From the first line to the last, repeat the data exactly and drop the pictures.

◆ ◆ ◆ ◆ ◆

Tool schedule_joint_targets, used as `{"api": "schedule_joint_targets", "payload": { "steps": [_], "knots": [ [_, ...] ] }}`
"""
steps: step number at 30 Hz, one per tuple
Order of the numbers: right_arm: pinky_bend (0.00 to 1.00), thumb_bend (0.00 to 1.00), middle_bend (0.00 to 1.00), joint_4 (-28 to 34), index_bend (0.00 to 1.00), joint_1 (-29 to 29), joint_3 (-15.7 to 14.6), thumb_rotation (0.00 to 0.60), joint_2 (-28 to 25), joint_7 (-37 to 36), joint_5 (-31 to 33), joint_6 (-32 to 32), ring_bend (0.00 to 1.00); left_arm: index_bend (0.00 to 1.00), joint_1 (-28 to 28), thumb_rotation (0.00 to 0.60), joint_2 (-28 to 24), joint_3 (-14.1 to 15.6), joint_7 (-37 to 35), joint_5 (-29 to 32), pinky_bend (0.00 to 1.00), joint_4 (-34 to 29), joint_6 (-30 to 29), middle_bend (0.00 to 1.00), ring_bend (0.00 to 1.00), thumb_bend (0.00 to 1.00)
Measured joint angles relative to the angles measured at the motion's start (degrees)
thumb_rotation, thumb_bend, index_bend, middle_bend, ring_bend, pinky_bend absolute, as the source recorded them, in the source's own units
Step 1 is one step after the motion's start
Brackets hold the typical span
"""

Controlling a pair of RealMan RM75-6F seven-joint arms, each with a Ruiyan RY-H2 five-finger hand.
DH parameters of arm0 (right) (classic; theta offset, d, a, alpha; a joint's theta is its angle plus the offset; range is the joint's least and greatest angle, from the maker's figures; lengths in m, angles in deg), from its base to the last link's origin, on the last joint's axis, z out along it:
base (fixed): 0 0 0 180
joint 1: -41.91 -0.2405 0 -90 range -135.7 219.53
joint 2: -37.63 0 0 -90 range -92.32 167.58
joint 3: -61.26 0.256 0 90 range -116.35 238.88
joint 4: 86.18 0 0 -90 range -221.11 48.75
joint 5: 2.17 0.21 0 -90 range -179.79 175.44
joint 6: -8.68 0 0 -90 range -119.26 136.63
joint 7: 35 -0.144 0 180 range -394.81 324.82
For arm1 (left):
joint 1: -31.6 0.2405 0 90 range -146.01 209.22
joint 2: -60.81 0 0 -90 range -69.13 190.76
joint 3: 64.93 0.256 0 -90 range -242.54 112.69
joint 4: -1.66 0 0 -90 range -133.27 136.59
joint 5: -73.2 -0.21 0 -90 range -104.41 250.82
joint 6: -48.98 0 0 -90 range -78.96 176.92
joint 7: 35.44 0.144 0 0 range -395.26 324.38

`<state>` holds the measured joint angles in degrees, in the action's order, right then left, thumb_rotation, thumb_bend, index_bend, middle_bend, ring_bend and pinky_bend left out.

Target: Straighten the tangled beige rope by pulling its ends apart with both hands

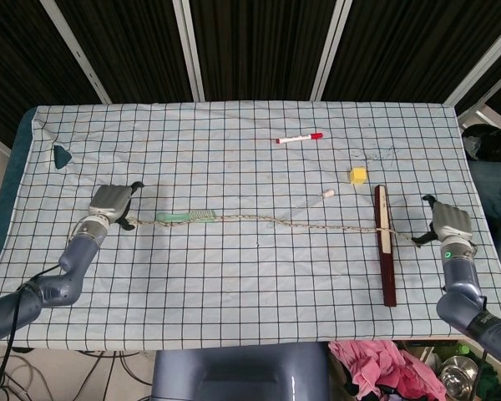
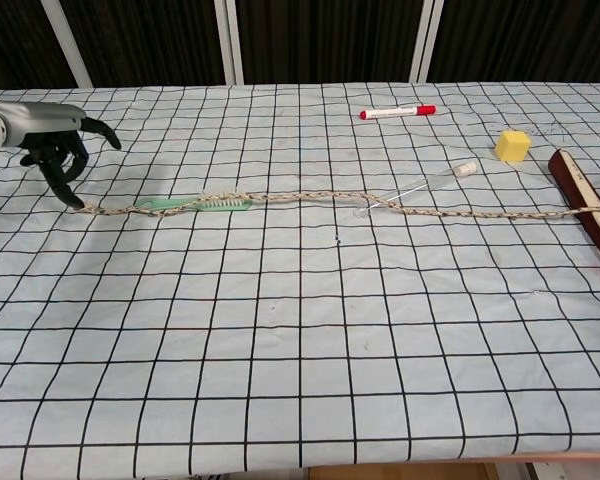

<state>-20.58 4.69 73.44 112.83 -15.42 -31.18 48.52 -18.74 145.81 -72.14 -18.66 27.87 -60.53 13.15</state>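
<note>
While the beige rope point(image 1: 275, 220) is laid slack left to right across toothbrush point(image 1: 186, 216) and wooden bar point(image 1: 385, 242), with left hand point(image 1: 110, 203) and right hand point(image 1: 450, 224) spread and empty, these items risk being dragged if it is retensioned.

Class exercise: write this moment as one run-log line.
stage: release | left hand: open, fingertip at rope end | right hand: open | beige rope: stretched out, slack, over toothbrush and wooden bar
</note>
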Motion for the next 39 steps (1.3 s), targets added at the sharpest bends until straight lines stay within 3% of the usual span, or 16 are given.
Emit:
{"api": "schedule_joint_targets", "payload": {
  "steps": [6,9,14,17,20,23,28,33,39],
  "knots": [
    [1.00,0.00,0.94,5.30,0.01,0.68,1.48,0.600,-7.56,-3.27,0.96,-2.38,1.00,0.17,-0.27,0.600,-4.42,-1.22,1.79,3.23,0.51,-7.53,-2.78,0.41,0.40,0.00],
    [0.94,0.00,0.83,7.20,0.01,1.76,3.26,0.600,-10.74,-7.05,0.22,-2.47,0.96,0.17,-0.30,0.600,-7.08,-2.04,2.44,4.13,0.36,-11.96,-4.91,0.33,0.26,0.00],
    [0.57,0.00,0.42,11.18,0.01,4.90,5.16,0.600,-13.91,-11.28,-4.25,3.07,0.57,0.17,0.64,0.600,-11.86,-3.11,3.32,3.97,0.21,-20.66,-10.49,0.22,0.13,0.00],
    [0.37,0.01,0.28,15.58,0.01,8.01,5.32,0.600,-15.08,-13.10,-9.09,10.24,0.42,0.17,2.45,0.600,-15.22,-2.91,4.55,2.86,0.17,-27.48,-16.20,0.18,0.10,0.00],
    [0.29,0.01,0.21,20.87,0.02,12.04,4.32,0.600,-15.97,-14.49,-16.19,18.90,0.34,0.17,5.58,0.600,-18.19,-1.83,5.86,0.57,0.12,-34.09,-23.72,0.15,0.06,0.00],
    [0.26,0.01,0.18,25.42,0.02,16.40,1.69,0.600,-16.46,-15.21,-25.38,27.69,0.32,0.17,10.93,0.600,-20.71,0.54,5.76,-4.02,0.06,-39.30,-32.89,0.15,0.06,0.00],
    [0.25,0.01,0.17,30.52,0.03,24.28,-4.48,0.600,-15.64,-15.61,-41.51,40.52,0.30,0.17,23.95,0.600,-23.88,7.06,0.19,-17.81,0.00,-42.65,-47.34,0.13,0.04,0.00],
    [0.25,0.01,0.16,30.76,0.05,29.96,-9.47,0.600,-11.64,-16.05,-50.98,47.31,0.30,0.17,34.59,0.600,-25.58,13.15,-9.46,-29.46,0.00,-40.53,-54.11,0.13,0.03,0.00],
    [0.25,0.01,0.16,29.45,0.06,31.15,-11.36,0.600,-10.33,-16.23,-54.31,47.76,0.30,0.17,39.49,0.600,-24.86,16.42,-11.94,-34.31,0.00,-36.61,-55.96,0.09,0.00,0.00]
  ]
}}
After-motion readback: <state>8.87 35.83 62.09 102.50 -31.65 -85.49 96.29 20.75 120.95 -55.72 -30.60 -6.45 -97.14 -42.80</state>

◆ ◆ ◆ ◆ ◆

» **Your response**
Tool schedule_joint_targets, used as `{"api": "schedule_joint_targets", "payload": { "steps": [_], "knots": [ [_, ...] ] }}`
"""
steps: step number at 30 Hz, one per tuple
Order of the numbers: right_arm: pinky_bend (0.00 to 1.00), thumb_bend (0.00 to 1.00), middle_bend (0.00 to 1.00), joint_4 (-28 to 34), index_bend (0.00 to 1.00), joint_1 (-29 to 29), joint_3 (-15.7 to 14.6), thumb_rotation (0.00 to 0.60), joint_2 (-28 to 25), joint_7 (-37 to 36), joint_5 (-31 to 33), joint_6 (-32 to 32), ring_bend (0.00 to 1.00); left_arm: index_bend (0.00 to 1.00), joint_1 (-28 to 28), thumb_rotation (0.00 to 0.60), joint_2 (-28 to 24), joint_3 (-14.1 to 15.6), joint_7 (-37 to 35), joint_5 (-29 to 32), pinky_bend (0.00 to 1.00), joint_4 (-34 to 29), joint_6 (-30 to 29), middle_bend (0.00 to 1.00), ring_bend (0.00 to 1.00), thumb_bend (0.00 to 1.00)
Measured joint angles relative to the angles measured at the motion's start (degrees)
thumb_rotation, thumb_bend, index_bend, middle_bend, ring_bend, pinky_bend absolute, as the source recorded them, in the source's own units
Step 1 is one step after the motion's start
Brackets hold the typical span
"""

Controlling a pair of RealMan RM75-6F seven-joint arms, each with a Ruiyan RY-H2 five-finger hand.
DH parameters of arm0 (right) (classic; theta offset, d, a, alpha; a joint's theta is its angle plus the offset; range is the joint's least and greatest angle, from the maker's figures; lengths in m, angles in deg), from its base to the last link's origin, on the last joint's axis, z out along it:
base (fixed): 0 0 0 180
joint 1: -41.91 -0.2405 0 -90 range -135.7 219.53
joint 2: -37.63 0 0 -90 range -92.32 167.58
joint 3: -61.26 0.256 0 90 range -116.35 238.88
joint 4: 86.18 0 0 -90 range -221.11 48.75
joint 5: 2.17 0.21 0 -90 range -179.79 175.44
joint 6: -8.68 0 0 -90 range -119.26 136.63
joint 7: 35 -0.144 0 180 range -394.81 324.82
For arm1 (left):
joint 1: -31.6 0.2405 0 90 range -146.01 209.22
joint 2: -60.81 0 0 -90 range -69.13 190.76
joint 3: 64.93 0.256 0 -90 range -242.54 112.69
joint 4: -1.66 0 0 -90 range -133.27 136.59
joint 5: -73.2 -0.21 0 -90 range -104.41 250.82
joint 6: -48.98 0 0 -90 range -78.96 176.92
joint 7: 35.44 0.144 0 0 range -395.26 324.38

`<state>` holds the measured joint angles in degrees, in the action's order, right then left, thumb_rotation, thumb_bend, index_bend, middle_bend, ring_bend and pinky_bend left out.

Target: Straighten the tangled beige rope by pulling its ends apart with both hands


<state>-20.58 4.69 73.44 112.83 -15.42 -31.18 48.52 -18.74 145.81 -72.14 -18.66 27.87 -60.53 13.15</state>
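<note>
While the beige rope point(image 1: 275, 220) is laid slack left to right across toothbrush point(image 1: 186, 216) and wooden bar point(image 1: 385, 242), with left hand point(image 1: 110, 203) and right hand point(image 1: 450, 224) spread and empty, these items risk being dragged if it is retensioned.

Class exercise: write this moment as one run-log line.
stage: release | left hand: open, fingertip at rope end | right hand: open | beige rope: stretched out, slack, over toothbrush and wooden bar
</note>
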Motion for the next 39 steps (1.3 s), targets added at the sharpest bends until straight lines stay within 3% of the usual span, or 16 are given.
Emit:
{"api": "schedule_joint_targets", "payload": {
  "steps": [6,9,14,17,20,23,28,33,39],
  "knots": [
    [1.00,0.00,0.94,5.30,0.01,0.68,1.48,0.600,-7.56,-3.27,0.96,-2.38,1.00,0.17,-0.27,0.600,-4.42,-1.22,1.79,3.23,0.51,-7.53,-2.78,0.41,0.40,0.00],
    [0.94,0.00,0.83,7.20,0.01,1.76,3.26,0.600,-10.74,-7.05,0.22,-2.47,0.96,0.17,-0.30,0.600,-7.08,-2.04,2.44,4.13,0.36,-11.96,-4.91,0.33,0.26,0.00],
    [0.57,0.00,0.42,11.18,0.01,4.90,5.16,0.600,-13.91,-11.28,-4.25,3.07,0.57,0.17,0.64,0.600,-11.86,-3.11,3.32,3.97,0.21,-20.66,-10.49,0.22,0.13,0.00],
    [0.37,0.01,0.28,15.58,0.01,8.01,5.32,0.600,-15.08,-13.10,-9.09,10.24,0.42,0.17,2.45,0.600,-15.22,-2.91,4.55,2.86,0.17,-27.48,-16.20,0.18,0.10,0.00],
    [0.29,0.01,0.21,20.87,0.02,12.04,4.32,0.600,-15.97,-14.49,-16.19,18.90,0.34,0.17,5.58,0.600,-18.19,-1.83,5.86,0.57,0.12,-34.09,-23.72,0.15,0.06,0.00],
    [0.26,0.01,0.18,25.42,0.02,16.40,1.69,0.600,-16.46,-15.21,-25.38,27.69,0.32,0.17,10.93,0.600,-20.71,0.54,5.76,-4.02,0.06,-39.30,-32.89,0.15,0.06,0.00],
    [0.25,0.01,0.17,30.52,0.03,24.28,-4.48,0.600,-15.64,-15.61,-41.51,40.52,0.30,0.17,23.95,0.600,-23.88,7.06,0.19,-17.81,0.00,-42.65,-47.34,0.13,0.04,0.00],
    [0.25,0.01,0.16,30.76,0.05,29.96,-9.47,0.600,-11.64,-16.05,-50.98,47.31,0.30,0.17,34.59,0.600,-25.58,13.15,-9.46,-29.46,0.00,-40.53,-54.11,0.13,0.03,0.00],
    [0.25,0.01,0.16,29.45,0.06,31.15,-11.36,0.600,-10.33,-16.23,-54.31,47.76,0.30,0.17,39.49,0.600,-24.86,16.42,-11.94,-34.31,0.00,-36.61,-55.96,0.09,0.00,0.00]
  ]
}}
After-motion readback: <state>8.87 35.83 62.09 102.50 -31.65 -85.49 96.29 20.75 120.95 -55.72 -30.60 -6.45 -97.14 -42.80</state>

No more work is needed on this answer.